По московской дороге показался всадник. Он торопливо гнал к стрелецкому табору.
– Да это никак стрелец, – послышались голоса в таборе.
– Откуда быть стрельцу! Стрельцы все в таборе.
– Али ты не видишь красный кафтан?
– Да это, братцы, Алешка Рудой: он в Москве оставался, потому хворый был.
– Алешка и есть.
Всадник подъехал к табору и снял шапку.
– Здорово живете, братцы, господа стрельцы! – кланялся он на все стороны. – А я вам привез поклоны от жен и детей.
– Спасибо! Мы сами к им идем в гости.
– Опоздали, братцы! Я привез вам дурные вести.
– Хуже того дурна, что было, не будет, – был ответ.

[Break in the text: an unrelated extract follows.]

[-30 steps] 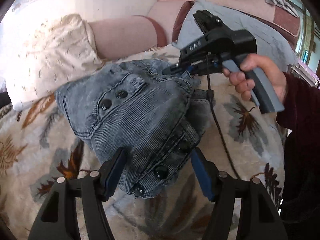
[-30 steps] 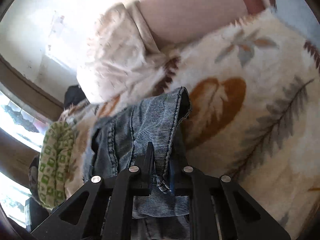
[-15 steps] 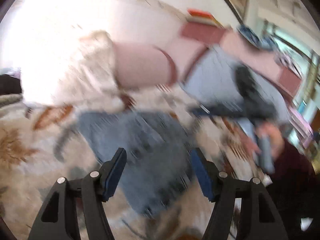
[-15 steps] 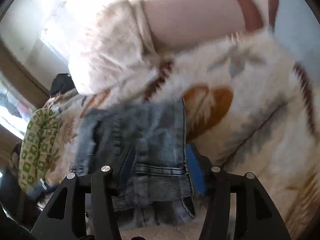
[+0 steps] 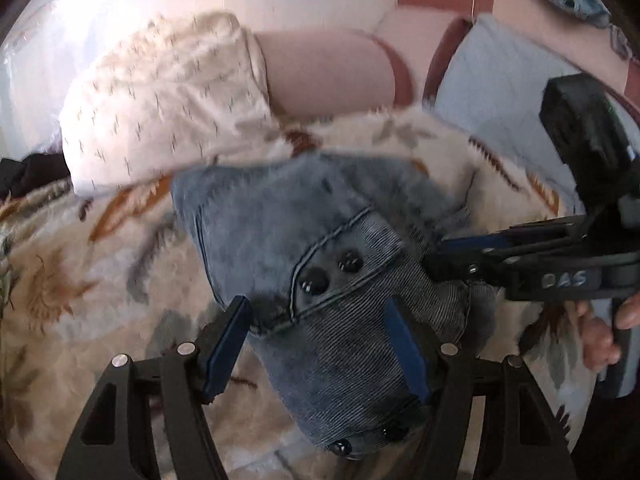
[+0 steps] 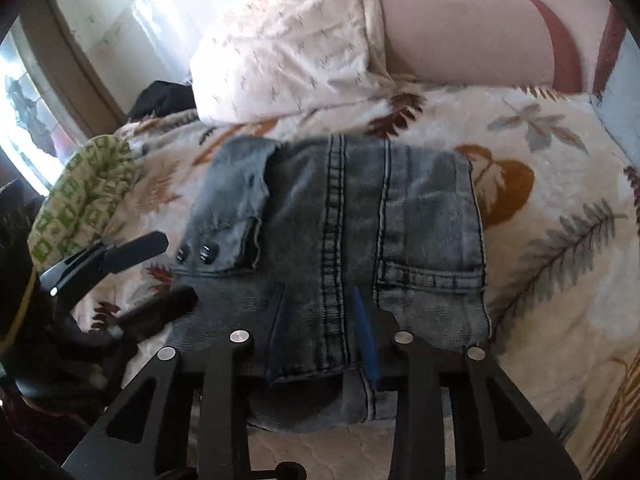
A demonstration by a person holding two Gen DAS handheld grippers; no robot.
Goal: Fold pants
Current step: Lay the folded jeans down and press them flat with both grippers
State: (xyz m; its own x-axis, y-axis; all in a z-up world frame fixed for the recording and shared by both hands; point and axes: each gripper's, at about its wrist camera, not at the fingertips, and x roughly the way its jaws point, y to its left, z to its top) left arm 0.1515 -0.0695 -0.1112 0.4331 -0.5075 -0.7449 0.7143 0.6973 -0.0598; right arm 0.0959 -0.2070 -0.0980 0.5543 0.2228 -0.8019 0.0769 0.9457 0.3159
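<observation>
Pants (image 6: pixel 360 216): faded blue denim, ribbed weave, matt; glossy dark snap buttons (image 5: pixel 316 282). Blanket (image 6: pixel 560 184), 3 o'clock of pants: fuzzy leaf-print fleece. Right gripper (image 6: pixel 326 330): matt black plastic, shiny metal screw heads.

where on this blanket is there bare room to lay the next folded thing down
Bare leaf-print blanket lies right of the folded jeans in the right wrist view, out to the blue cushion. Crowded: the white pillow behind them, the green patterned cloth and the left gripper on their left.
</observation>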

– Против вас идет потешное войско, а ведет его старый воевода Шеин, да немец Гордон, да князь Кольцо – Мосальский.
– А много их?
– Видимо-невидимо.
– А далеко обогнал их?
– Недалече. Скоро к вам прибудут… Затем я из Москвы к вам ушел, чтоб весть подать, чтоб вы обдумали.
– Мы обдумали, – мрачно отвечали стрельцы, – хотя б умереть, а быть на Москве.
Табор заволновался еще больше. Битва была неизбежна.